Thursday 14 December 2017

Weighty Katie? Fashion mag admits slimming royal bride

The cover of Grazia magazine (left), and the original shot of the Duchess on her wedding day
The cover of Grazia magazine (left), and the original shot of the Duchess on her wedding day

Tom Peck

The fashion magazine Grazia has admitted that it did indeed alter a picture of the former Kate Middleton on her wedding day to make her look slimmer.

In its 9 May edition, the weekly magazine showed the Duchess of Cambridge standing alone and appearing almost impossibly thin.

The magazine, owned by Bauer media, said it doctored the original image of William and Kate leaving Westminster Abbey after their wedding ceremony.

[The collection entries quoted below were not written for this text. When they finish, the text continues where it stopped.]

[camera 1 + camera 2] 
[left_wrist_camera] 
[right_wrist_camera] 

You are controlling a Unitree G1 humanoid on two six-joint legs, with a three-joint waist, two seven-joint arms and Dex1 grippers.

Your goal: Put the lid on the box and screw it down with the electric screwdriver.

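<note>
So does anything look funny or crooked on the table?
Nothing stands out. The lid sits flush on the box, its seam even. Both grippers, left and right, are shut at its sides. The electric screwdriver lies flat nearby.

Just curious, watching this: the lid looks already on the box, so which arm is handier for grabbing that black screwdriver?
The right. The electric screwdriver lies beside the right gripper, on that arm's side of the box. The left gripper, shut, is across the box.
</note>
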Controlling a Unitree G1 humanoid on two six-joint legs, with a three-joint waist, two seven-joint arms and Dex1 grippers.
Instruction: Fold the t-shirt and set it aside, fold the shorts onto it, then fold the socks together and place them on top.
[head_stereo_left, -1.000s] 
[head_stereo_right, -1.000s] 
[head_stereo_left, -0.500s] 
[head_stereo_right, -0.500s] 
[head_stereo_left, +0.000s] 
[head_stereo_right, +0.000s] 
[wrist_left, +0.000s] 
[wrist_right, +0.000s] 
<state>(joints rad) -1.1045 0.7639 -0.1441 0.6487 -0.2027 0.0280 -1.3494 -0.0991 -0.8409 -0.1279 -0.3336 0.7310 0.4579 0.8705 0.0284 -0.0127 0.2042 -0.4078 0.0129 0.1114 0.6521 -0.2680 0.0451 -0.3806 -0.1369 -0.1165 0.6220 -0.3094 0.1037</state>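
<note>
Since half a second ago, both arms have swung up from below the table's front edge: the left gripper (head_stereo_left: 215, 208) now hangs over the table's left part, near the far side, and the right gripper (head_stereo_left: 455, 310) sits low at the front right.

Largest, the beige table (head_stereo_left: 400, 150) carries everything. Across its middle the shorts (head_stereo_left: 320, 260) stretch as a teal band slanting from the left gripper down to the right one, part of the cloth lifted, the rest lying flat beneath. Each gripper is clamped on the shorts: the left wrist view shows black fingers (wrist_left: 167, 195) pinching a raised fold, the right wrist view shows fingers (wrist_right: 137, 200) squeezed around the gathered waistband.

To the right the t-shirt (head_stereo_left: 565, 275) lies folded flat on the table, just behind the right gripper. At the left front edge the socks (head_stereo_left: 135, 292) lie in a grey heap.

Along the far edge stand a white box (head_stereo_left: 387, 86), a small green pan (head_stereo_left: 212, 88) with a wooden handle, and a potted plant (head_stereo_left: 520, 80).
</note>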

First Prince William was removed from the photo and then Kate's right arm was reattached by using a mirror image of her left, to give the impression she was posing on her own. But the editing process also sizeably reduced her already svelte waistline.

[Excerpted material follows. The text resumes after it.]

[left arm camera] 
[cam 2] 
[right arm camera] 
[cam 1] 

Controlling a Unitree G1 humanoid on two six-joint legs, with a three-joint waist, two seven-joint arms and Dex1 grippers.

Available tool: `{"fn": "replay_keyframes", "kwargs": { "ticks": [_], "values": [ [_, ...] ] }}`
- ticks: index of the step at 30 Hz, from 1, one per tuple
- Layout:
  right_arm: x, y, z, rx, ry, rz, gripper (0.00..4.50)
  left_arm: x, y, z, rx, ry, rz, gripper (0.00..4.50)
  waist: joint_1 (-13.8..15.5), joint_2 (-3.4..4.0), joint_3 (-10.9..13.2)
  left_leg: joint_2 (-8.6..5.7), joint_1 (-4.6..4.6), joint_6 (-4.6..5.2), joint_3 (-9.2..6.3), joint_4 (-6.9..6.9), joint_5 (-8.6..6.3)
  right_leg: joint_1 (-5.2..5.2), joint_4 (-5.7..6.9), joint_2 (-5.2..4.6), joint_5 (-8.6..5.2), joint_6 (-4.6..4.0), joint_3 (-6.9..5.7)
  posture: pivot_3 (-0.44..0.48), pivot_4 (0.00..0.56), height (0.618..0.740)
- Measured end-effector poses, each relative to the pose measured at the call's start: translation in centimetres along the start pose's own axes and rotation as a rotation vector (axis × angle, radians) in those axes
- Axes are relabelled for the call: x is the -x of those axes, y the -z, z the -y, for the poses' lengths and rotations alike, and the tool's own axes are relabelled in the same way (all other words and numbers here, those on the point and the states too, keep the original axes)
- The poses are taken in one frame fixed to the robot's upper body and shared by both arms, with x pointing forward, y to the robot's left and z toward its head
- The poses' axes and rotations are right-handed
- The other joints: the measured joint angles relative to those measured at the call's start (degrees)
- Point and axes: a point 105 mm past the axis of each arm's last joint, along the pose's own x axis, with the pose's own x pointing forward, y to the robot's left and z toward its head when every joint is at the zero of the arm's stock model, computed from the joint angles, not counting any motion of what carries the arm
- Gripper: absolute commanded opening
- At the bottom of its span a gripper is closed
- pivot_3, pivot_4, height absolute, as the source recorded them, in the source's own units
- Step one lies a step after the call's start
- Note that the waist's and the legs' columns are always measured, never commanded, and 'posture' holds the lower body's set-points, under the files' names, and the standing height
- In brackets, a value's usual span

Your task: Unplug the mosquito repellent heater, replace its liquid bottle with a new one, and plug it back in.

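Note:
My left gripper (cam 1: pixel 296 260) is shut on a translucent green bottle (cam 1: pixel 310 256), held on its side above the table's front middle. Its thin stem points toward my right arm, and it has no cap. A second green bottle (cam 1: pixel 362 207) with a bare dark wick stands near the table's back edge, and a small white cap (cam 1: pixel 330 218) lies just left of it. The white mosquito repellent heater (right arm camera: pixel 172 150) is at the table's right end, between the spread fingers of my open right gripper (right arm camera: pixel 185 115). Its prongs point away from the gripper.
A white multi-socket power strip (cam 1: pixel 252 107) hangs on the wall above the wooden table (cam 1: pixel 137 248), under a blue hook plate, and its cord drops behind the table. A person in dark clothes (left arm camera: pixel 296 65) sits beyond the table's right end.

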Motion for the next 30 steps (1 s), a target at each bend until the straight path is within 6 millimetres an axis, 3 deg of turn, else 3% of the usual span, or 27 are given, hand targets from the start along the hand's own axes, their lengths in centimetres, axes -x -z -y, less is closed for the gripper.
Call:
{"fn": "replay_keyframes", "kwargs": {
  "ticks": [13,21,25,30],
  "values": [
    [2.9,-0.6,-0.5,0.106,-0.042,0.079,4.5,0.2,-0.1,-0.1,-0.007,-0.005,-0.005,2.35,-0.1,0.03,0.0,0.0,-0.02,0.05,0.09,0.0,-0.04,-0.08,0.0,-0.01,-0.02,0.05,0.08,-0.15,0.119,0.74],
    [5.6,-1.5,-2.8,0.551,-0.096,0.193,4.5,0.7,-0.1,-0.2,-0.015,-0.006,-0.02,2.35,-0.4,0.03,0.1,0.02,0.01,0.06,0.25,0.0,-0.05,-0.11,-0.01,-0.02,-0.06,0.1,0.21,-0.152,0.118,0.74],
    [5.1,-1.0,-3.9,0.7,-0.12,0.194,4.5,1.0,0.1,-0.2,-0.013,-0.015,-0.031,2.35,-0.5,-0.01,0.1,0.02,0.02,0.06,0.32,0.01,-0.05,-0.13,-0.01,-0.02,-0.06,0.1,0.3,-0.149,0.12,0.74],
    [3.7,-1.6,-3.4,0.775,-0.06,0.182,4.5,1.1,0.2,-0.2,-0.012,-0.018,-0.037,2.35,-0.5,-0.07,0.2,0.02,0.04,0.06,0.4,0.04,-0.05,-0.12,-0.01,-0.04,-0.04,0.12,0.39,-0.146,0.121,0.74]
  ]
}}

After investigating a complaint, the British Press Complaints Commission said: "The magazine explained how the image had been altered to remove the arm of Prince William so that the Duchess could be featured on the cover alone. This involved mirroring one of the Duchess's arms and an inadvertent result of the change was the slimming of her waist."

Grazia said it had wanted "a great image of the Duchess on her own, but all the photographs had the Duke in too... so we asked our reproduction house to remove him from the picture (common practice among glossy magazines). This would have left the Duchess with only one arm, so they copied over her arm to complete the picture."

Grazia said it "would like to reassure all our readers that we did not purposely make any alternation to the Duchess of Cambridge's image to make her appear slimmer and we are sorry if this process gave that impression".

The statement added: "Grazia takes the issue of women's body image very seriously and we would never 'slim down' a picture of a female role model."

The airbrushing of the Duchess comes after L'Oréal was last month forced to pull adverts for foundation creams featuring Pretty Woman star Julia Roberts and supermodel Christy Turlington after admitting the images had been digitally retouched.